With the inclusion of seven Cretaceous and Tertiary fossils, we provide the first time-calibrated tree for ages within Apioceridae, Asilidae, and Mydidae (Fig. 7). The limited taxon sampling in our analysis prohibits a detailed discussion of clade ages, nonetheless the results provide a first view of the earliest divergences within these taxa. The split between Apioceridae + Mydidae and Asilidae is postulated to have occurred about 158 Million years ago (mya), which is approximately 25 my earlier than hypothesized by Wiegmann et al. (2011). Likewise, the split between Apioceridae and Mydidae is here postulated to be 135 mya, 15 my earlier than the age estimated by Wiegmann et al. (2011). Within the included Mydidae, the split between Ectyphinae and Mydinae is postulated to have occurred 107 mya, which is supported by the placement of †Cretomydas (112 myo) before the Ectyphinae/Mydinae divergence in a morphological phylogenetic study on the family (T Dikow, 2015, unpublished data). Based on our analysis, the earliest divergence within Asilidae occurred 128 mya and that of the four included Asilinae genera 81 mya. The remaining five subfamilies diverged 114 mya, which is supported by the placement of †Burmapogon (100 myo) within this clade.

Supplemental Information

Blobplot of read coverage for contamination assessment in Proctacanthus coquilletti de novo genome (w2rap-contigger 200 kmer assembly, see also Table 7)

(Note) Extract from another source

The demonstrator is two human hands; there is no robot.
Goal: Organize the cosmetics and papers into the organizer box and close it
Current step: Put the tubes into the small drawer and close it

Figshare doi: 10.6084/m9.figshare.4292912.

DOI: 10.7717/peerj.2951/supp-1

Blobplot of contamination assessment in Proctacanthus coquilletti de novo genome

Blobplots rely on four items of information: read coverage, taxon assignments of each contig, GC content, and contig length. Each ”blob” represents a single contig and the size of the blob is proportional to the number of nucleotides in that contig. The colors represent the taxon assignment. Red represents ”Arthropoda”, which is the taxon that we would expect the majority of contigs to be assigned to. The y-axis represents coverage and the height of a blob on this axis represents the amount of coverage, which was estimated from raw reads mapped back to that particular contig. The x-axis represents GC content. Frequently, diverse organisms will have different GC contents. This is one way of visualizing whether contigs exist that have vastly different GC content and might not be a part of the genome being visualized. The two histograms along the axes represent coverage (y-axis) and GC content (x-axis). The y-axis on each of these histograms represents the total number of nucleotides in kilobases within each bin, which is calculated from the sum of the lengths of the contigs within that particular bin.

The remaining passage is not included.